= Task description =
A verbatim reproduction of the following listing is required; omit the pictures.

= Collected data =
Start of Block

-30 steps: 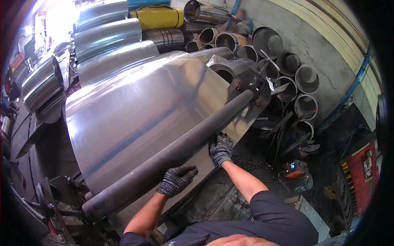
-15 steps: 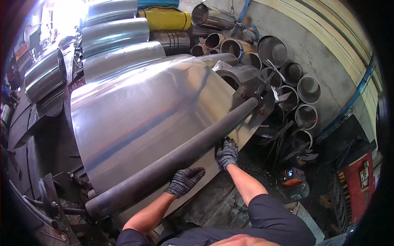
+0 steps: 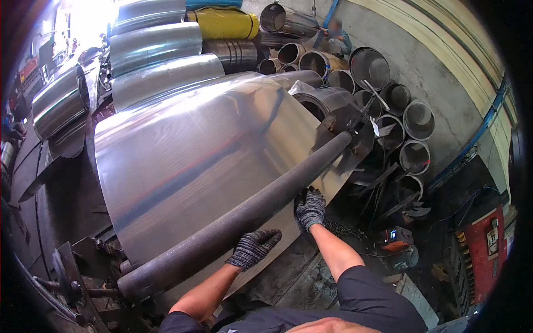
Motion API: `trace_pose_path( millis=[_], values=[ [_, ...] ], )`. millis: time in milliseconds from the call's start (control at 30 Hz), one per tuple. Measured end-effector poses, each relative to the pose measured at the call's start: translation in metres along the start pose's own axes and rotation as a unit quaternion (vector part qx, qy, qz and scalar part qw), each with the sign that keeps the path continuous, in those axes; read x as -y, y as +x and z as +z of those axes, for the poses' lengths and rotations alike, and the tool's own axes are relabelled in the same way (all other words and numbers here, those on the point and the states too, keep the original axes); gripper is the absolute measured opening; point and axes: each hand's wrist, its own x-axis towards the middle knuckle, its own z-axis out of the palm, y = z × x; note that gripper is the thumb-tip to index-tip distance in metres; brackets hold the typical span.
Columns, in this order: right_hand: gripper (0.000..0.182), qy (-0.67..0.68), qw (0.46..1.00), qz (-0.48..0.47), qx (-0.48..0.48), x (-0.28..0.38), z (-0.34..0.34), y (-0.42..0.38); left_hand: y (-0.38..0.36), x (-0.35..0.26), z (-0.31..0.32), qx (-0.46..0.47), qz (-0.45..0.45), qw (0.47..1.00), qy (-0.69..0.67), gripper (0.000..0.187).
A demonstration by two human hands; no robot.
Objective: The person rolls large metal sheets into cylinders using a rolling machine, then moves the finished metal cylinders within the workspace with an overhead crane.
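Note:
A wide, shiny metal sheet (image 3: pixel 183 166) curves down from the back and passes under a long dark roller (image 3: pixel 239 213). On the sheet's near strip, in front of the roller, lies my left hand (image 3: pixel 254 250) in a grey knitted glove, its fingers stretched to the right and nothing seen in them. Farther right, my right hand (image 3: pixel 311 211), gloved alike, rests flat near the sheet's right edge. Its fingers point toward the roller, and their tips are close to its underside.
Large metal coils (image 3: pixel 158 53) and a yellow-wrapped roll (image 3: pixel 222 23) are stacked behind. Open-ended tubes (image 3: pixel 417 121) are piled by the wall. Another person (image 3: pixel 338 41) is at the back. An orange device with a lit display (image 3: pixel 397 237) stands at right; a threaded rod (image 3: pixel 61 305) at lower left.
Both my hands have shifted slightly to the right and stay on the sheet. The roller and the threaded rod at lower left also sit slightly lower and farther right in view.

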Motion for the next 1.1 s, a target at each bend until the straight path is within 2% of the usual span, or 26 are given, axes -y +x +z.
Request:
trace_pose_path(
  millis=[133,567,667,1100],
  values=[
    [0.058,0.01,1.0,0.003,0.005,-0.004,0.006,0.003,0.001,0.003,0.001,0.009,0.008,1.0,-0.014,0.032],
    [0.057,0.008,1.0,0.003,-0.001,0.0,0.0,0.0,0.002,0.005,0.001,0.034,-0.017,0.999,-0.005,0.039],
    [0.056,0.012,1.0,0.007,0.016,0.003,-0.005,0.001,0.003,0.01,0.003,0.017,-0.005,1.0,-0.01,0.033],
    [0.058,0.003,0.999,0.008,0.031,0.002,-0.006,0.001,0.003,0.009,0.003,0.009,0.004,1.0,-0.002,0.032]
  ],
)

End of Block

= Written reply =
-30 steps: 
-15 steps: 
+0 steps: 
Motion API: `trace_pose_path( millis=[_], values=[ [_, ...] ], )`. millis: time in milliseconds from the call's start (control at 30 Hz), one per tuple. Measured end-effector poses, each relative to the pose measured at the call's start: translation in metres along the start pose's own axes and rotation as a unit quaternion (vector part qx, qy, qz and scalar part qw), each with the sign that keeps the path continuous, in those axes; read x as -y, y as +x and z as +z of those axes, for the poses' lengths and rotations alike, and the tool's own axes are relabelled in the same way (all other words and numbers here, those on the point and the states too, keep the original axes); gripper is the absolute measured opening; point and axes: each hand's wrist, its own x-axis towards the middle knuckle, its own z-axis out of the palm, y = z × x; note that gripper is the thumb-tip to index-tip distance in metres; brackets hold the typical span.
Columns, in this order: right_hand: gripper (0.000..0.182), qy (-0.67..0.68), qw (0.46..1.00), qz (-0.48..0.47), qx (-0.48..0.48), x (-0.28..0.38), z (-0.34..0.34), y (-0.42..0.38); left_hand: y (-0.38..0.36), x (-0.35..0.26), z (-0.31..0.32), qx (-0.46..0.47), qz (-0.45..0.45), qw (0.47..1.00), qy (-0.69..0.67), gripper (0.000..0.187).
A demonstration by two human hands; no robot.
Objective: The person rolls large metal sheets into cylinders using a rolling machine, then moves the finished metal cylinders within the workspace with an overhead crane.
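Note:
A wide, shiny metal sheet (image 3: pixel 183 166) curves down from the back and passes under a long dark roller (image 3: pixel 239 213). On the sheet's near strip, in front of the roller, lies my left hand (image 3: pixel 254 250) in a grey knitted glove, its fingers stretched to the right and nothing seen in them. Farther right, my right hand (image 3: pixel 311 211), gloved alike, rests flat near the sheet's right edge. Its fingers point toward the roller, and their tips are close to its underside.
Large metal coils (image 3: pixel 158 53) and a yellow-wrapped roll (image 3: pixel 222 23) are stacked behind. Open-ended tubes (image 3: pixel 417 121) are piled by the wall. Another person (image 3: pixel 338 41) is at the back. An orange device with a lit display (image 3: pixel 397 237) stands at right; a threaded rod (image 3: pixel 61 305) at lower left.
Both my hands have shifted slightly to the right and stay on the sheet. The roller and the threaded rod at lower left also sit slightly lower and farther right in view.
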
Motion for the next 1.1 s, a target at each bend until the straight path is within 2% of the usual span, or 26 are given, axes -y +x +z.
Request:
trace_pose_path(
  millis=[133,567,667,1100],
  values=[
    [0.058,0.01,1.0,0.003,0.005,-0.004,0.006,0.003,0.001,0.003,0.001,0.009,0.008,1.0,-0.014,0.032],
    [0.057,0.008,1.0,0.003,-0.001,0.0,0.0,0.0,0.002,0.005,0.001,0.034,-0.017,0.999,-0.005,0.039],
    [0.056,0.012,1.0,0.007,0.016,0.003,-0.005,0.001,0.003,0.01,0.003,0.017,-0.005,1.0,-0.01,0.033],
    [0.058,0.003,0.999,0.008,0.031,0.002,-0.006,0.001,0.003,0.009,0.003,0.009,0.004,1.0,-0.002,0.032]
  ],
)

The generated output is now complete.